A diplomacia teve, nesta segunda-feira (15), um daqueles dias raros em que o noticiário parece animador.
Estados Unidos e Irã anunciaram um acordo para encerrar a guerra iniciada em fevereiro, o petróleo Brent caiu mais de 4% — cotado a cerca de US$ 83 —, as bolsas internacionais subiram e o Oriente Médio voltou a flertar com aquela palavra esquecida no século 21: estabilidade.
O entendimento, confirmado por Donald Trump e por autoridades iranianas, prevê a reabertura do Estreito de Ormuz, o fim do bloqueio naval imposto pelos Estados Unidos a portos iranianos e a suspensão das operações militares.
A assinatura formal está marcada para sexta-feira (19), na Suíça — destino tradicional para conflitos que querem terminar com discrição, longe das câmeras e perto de boa hospitalidade.
A reação mais imediata veio do mercado de energia. Ormuz é uma das passagens mais sensíveis do comércio global: por ali transita parcela significativa do petróleo e do gás consumidos no planeta. Com o tráfego marítimo a caminho da normalização, os contratos futuros do Brent recuaram em bloco.
Nos últimos meses, o fechamento do estreito e as restrições ao Irã haviam empurrado os combustíveis para cima e mantido bancos centrais em estado de alerta inflacionário.
A trégua, se cumprida, alivia parte dessa pressão.
O texto do acordo, ainda assim, é menos um ponto final e mais reticências organizadas. Tópicos espinhosos — programa nuclear iraniano, alívio de sanções econômicas e liberação de ativos congelados no exterior — ficaram para uma nova rodada de conversas nos próximos 60 dias.
Teerã afirma que o pacto também encerra, de forma permanente, as operações militares em todas as frentes, incluindo o Líbano.
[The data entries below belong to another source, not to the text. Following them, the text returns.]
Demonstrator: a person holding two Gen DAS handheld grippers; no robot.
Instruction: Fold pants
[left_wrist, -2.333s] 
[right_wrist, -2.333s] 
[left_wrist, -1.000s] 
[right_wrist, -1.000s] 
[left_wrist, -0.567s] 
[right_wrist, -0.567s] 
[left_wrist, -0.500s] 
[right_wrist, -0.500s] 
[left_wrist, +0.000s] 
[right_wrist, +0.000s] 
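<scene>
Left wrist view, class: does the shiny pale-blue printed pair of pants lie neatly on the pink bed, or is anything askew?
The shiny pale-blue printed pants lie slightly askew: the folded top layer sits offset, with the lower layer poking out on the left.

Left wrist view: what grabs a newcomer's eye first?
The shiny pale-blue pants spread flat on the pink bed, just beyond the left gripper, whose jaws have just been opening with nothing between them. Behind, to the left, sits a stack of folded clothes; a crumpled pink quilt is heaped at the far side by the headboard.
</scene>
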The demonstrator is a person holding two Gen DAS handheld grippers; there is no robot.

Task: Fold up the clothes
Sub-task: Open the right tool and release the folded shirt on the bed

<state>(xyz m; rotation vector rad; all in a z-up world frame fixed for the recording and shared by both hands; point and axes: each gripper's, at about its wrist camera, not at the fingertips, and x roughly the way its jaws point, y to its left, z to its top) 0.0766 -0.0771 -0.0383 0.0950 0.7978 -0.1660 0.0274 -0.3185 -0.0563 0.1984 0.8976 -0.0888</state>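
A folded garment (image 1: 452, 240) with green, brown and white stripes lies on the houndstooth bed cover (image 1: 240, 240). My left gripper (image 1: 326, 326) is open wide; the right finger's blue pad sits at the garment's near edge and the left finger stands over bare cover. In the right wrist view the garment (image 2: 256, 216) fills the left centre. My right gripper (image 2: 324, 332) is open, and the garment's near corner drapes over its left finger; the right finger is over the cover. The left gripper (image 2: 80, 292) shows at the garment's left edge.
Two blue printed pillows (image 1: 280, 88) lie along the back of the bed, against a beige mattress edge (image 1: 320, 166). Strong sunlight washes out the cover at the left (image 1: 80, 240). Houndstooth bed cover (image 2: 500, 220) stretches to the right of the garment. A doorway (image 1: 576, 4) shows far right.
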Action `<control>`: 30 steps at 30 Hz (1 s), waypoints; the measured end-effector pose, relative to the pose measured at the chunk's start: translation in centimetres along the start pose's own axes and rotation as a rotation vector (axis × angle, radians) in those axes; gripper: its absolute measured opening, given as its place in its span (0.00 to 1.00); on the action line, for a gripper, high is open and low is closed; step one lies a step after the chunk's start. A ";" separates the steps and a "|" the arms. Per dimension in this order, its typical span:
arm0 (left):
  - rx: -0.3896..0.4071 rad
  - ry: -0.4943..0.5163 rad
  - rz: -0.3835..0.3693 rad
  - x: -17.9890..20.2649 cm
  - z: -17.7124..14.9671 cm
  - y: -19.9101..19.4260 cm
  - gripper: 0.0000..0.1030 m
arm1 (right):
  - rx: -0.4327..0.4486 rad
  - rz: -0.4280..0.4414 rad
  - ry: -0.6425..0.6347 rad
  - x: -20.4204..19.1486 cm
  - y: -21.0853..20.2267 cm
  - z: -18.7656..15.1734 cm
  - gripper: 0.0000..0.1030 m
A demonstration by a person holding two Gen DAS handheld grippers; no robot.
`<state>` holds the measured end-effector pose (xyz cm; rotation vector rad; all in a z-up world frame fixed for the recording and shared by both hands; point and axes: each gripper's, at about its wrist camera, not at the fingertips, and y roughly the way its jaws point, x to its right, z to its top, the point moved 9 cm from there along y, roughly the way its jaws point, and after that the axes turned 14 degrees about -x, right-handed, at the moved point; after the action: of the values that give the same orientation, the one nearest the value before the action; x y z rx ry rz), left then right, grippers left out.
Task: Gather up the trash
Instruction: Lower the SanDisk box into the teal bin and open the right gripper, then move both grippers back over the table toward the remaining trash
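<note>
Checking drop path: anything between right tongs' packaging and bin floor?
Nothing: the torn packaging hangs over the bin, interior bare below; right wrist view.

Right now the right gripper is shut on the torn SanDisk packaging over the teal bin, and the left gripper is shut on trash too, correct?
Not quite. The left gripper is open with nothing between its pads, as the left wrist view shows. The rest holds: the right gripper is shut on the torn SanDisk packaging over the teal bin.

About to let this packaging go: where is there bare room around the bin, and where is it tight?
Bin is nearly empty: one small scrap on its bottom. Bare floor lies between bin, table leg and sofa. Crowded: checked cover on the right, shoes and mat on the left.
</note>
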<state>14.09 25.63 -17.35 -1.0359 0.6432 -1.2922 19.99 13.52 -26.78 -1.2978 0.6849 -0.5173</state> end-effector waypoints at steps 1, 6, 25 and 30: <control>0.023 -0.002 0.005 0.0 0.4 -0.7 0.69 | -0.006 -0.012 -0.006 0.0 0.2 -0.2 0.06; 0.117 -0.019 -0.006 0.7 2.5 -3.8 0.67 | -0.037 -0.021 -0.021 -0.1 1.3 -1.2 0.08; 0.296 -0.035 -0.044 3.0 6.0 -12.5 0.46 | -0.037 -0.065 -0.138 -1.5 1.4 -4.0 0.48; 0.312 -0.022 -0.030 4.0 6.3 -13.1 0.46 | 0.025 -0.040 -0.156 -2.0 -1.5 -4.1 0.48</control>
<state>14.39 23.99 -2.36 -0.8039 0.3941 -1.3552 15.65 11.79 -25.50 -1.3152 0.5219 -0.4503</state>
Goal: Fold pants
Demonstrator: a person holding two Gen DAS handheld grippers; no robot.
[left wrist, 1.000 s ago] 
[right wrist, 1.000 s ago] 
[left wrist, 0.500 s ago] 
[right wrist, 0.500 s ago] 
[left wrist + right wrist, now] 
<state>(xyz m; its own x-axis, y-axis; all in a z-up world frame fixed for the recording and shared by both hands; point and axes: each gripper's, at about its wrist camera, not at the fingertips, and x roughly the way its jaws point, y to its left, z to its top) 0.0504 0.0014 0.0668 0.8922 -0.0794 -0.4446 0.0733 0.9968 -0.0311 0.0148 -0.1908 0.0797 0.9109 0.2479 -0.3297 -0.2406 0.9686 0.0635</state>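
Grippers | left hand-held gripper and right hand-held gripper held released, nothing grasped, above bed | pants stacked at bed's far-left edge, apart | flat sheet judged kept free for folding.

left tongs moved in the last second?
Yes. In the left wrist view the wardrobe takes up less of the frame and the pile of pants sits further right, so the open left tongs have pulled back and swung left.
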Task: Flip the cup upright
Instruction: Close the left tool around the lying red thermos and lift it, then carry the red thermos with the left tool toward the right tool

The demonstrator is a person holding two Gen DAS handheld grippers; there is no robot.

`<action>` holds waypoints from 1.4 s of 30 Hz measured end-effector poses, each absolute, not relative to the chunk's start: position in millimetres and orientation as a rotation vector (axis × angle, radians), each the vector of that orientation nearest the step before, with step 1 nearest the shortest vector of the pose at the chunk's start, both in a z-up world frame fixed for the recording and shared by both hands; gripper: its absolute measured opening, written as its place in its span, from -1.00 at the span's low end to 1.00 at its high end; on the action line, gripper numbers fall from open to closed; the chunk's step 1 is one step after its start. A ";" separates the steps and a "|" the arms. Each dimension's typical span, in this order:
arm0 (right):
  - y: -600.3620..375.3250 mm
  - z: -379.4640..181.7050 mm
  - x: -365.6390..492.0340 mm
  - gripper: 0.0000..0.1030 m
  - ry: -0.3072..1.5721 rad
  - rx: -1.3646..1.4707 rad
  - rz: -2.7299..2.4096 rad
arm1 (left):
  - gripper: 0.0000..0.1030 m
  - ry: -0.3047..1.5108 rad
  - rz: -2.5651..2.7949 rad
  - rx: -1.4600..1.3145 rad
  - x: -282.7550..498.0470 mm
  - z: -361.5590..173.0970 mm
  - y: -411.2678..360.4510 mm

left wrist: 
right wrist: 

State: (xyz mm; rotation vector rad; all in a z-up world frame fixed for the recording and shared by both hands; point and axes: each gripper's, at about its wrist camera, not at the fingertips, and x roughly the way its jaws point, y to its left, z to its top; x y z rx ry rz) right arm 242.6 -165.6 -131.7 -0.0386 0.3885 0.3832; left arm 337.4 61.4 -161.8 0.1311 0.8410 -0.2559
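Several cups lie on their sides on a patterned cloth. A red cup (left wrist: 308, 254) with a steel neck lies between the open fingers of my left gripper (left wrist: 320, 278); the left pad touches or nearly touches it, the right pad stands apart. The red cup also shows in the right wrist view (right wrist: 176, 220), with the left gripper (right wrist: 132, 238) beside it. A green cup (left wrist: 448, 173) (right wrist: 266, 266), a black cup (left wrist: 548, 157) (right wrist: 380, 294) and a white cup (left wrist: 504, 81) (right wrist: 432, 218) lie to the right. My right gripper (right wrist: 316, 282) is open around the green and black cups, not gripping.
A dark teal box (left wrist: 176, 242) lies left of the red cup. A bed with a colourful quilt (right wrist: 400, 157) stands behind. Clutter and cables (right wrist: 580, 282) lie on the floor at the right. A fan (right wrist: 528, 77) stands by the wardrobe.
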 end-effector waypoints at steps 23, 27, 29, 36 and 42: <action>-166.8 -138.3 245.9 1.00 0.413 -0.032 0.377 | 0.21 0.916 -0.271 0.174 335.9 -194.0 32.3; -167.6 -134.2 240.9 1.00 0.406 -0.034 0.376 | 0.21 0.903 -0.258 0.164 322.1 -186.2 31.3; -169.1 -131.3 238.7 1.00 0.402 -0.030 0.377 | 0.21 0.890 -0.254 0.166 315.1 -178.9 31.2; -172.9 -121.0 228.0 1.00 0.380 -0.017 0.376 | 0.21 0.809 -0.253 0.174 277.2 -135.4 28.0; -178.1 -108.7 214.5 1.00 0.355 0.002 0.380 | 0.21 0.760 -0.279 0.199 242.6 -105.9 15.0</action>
O Líbano, contudo, ainda não foi informado por escrito.
Durante a madrugada e a manhã desta segunda, ataques israelenses continuaram sendo registrados na região de Nabatiyeh, no sul do país, com explosões relatadas por moradores e veículos estatais libaneses.
Israel, na contramão, informou ter interceptado drones e projéteis disparados do território vizinho. Autoridades locais pediram aos milhares de deslocados que adiassem o retorno para casa — recomendação sensata, considerando que a paz, até o momento, parece estar disponível apenas em formato PDF.
A posição de Israel adiciona outra camada de cautela à euforia diplomática. O primeiro-ministro Benjamin Netanyahu não comentou oficialmente o acordo.
Integrantes de seu governo, no entanto, já sinalizaram que pretendem manter "liberdade de ação militar" contra o que consideram ameaças estratégicas no sul do Líbano — formulação que costuma significar, na prática, exatamente o oposto de um cessar-fogo.
O acordo entre Washington e Teerã é, sem dúvida, o avanço diplomático mais relevante desde o início da guerra. Resta saber se, ao chegar sexta-feira na Suíça, ele estará assinado por todos os atores que precisariam, de fato, parar de atirar. Por enquanto, os mercados acreditaram. O sul do Líbano, ainda não.